For the records below, report how many lines include the word "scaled". Only the number should appear.

◇ ◇ ◇ ◇ ◇

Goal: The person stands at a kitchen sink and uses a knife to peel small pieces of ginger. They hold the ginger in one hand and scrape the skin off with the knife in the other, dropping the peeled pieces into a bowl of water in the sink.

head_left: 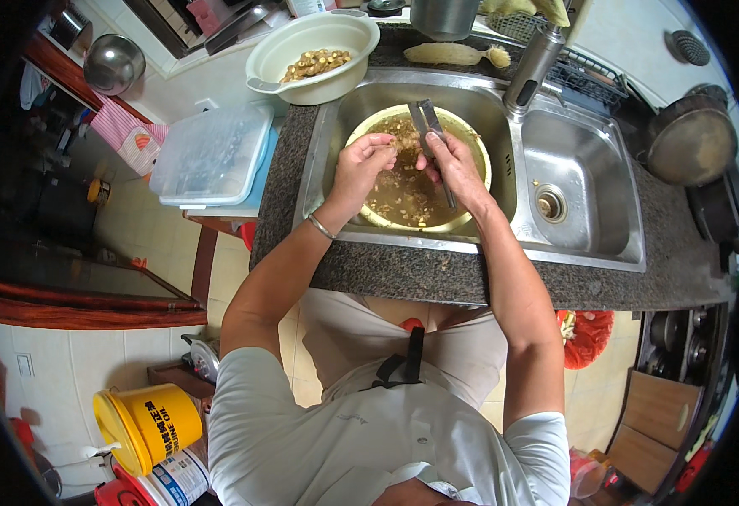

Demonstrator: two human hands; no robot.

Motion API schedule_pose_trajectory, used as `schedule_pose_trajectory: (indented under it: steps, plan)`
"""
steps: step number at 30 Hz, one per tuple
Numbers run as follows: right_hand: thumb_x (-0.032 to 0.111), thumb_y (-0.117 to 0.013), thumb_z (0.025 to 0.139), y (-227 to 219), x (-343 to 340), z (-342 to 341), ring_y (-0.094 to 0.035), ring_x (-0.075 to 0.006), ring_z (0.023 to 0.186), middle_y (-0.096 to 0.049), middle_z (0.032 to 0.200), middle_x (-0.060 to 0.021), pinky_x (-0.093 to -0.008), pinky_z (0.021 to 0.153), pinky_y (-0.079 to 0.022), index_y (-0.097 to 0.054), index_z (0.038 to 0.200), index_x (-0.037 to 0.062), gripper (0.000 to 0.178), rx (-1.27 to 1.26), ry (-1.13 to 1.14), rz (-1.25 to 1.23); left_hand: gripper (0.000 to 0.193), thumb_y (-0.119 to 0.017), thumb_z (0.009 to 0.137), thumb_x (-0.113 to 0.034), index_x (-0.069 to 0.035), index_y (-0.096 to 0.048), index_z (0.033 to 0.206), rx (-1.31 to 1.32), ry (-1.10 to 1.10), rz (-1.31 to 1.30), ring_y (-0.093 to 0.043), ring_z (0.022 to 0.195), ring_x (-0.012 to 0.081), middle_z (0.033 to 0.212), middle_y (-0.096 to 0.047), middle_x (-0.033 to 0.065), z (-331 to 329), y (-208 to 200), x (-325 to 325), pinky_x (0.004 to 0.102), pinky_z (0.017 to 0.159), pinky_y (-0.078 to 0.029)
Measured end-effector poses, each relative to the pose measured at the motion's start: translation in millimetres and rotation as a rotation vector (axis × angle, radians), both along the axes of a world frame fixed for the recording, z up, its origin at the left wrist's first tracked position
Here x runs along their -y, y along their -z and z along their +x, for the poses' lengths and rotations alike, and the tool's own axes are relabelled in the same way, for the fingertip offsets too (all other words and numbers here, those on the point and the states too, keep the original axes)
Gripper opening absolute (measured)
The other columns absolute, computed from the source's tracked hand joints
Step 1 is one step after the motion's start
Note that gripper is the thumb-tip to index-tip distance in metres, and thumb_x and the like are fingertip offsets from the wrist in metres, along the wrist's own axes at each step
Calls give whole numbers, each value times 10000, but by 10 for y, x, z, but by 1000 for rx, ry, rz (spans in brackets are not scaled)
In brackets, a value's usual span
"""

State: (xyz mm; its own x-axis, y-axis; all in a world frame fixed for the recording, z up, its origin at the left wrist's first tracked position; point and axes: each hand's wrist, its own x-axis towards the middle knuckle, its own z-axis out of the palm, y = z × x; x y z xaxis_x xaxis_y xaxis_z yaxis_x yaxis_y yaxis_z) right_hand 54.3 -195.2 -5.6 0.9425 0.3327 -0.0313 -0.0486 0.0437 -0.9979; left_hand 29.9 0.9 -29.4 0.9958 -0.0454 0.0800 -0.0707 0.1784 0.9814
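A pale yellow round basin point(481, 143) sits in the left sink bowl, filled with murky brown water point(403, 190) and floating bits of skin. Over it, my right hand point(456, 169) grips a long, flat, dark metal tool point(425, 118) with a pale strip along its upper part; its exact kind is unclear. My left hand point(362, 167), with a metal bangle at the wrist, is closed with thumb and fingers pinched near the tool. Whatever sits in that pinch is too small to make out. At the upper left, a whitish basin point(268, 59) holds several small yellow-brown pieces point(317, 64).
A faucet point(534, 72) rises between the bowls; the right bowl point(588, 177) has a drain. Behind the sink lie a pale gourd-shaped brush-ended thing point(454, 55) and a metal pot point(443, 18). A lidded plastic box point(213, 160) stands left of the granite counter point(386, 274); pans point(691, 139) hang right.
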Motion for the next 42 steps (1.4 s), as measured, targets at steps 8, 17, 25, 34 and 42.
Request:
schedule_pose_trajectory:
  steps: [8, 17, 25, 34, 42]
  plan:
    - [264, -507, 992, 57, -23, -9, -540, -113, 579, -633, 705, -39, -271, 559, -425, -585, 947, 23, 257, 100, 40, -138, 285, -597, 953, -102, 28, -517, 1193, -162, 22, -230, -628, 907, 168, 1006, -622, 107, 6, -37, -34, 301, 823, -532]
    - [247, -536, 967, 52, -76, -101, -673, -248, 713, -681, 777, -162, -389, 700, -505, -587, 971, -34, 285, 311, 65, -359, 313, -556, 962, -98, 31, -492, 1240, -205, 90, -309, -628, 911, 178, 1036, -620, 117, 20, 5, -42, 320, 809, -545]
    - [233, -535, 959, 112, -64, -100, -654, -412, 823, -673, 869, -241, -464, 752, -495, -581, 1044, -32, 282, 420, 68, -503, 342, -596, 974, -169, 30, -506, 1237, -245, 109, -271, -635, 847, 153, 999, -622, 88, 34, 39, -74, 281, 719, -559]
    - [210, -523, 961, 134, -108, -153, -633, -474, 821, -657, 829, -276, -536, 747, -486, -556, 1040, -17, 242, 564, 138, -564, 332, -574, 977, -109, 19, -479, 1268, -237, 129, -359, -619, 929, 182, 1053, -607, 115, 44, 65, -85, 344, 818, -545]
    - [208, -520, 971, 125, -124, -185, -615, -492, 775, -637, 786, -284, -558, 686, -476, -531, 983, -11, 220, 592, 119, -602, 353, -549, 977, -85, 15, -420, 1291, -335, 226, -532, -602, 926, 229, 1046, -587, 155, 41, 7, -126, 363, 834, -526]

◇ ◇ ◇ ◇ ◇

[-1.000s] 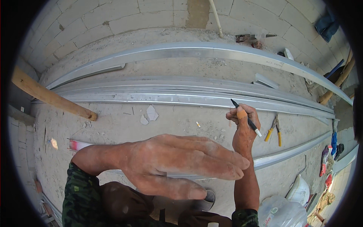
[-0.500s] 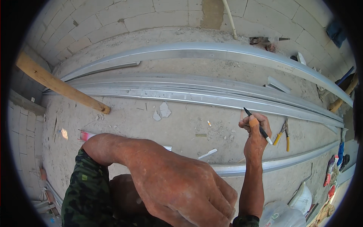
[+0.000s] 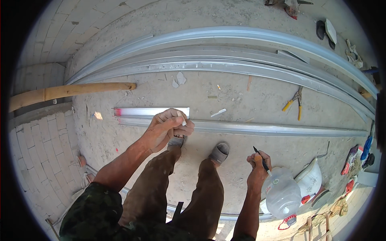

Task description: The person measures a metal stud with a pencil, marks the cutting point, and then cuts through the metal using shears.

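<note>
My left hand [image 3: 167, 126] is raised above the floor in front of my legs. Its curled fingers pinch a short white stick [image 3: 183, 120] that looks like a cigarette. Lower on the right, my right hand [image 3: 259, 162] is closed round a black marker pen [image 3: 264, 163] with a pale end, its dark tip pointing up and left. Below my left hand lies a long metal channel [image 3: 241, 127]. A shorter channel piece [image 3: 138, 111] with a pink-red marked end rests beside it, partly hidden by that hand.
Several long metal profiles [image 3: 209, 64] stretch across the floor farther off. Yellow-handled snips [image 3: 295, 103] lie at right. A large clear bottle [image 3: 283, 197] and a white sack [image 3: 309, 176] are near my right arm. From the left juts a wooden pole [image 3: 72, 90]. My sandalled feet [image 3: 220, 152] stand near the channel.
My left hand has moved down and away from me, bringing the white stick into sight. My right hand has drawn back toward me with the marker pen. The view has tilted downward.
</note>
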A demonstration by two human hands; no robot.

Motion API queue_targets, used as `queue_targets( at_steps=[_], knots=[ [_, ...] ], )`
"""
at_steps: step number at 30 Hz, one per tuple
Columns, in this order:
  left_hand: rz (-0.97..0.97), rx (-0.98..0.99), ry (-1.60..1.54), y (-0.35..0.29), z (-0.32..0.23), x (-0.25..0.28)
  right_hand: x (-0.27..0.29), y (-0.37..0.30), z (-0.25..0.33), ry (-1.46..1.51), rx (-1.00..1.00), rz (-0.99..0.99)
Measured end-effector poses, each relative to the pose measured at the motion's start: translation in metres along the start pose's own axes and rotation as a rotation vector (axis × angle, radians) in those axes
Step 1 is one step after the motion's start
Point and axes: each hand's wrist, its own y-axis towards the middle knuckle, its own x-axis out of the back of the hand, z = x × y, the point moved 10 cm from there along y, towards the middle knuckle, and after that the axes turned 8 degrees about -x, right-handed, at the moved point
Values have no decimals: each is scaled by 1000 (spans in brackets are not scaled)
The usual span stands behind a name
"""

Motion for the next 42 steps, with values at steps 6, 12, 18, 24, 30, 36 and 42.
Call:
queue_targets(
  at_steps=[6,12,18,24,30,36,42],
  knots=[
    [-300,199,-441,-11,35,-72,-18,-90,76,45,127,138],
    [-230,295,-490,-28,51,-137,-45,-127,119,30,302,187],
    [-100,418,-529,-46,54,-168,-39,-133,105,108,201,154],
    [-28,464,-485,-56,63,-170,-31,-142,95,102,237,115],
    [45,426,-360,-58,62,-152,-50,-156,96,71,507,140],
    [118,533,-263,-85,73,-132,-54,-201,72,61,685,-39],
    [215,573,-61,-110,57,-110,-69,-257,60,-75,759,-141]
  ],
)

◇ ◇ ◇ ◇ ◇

EXERCISE RESPONSE:
2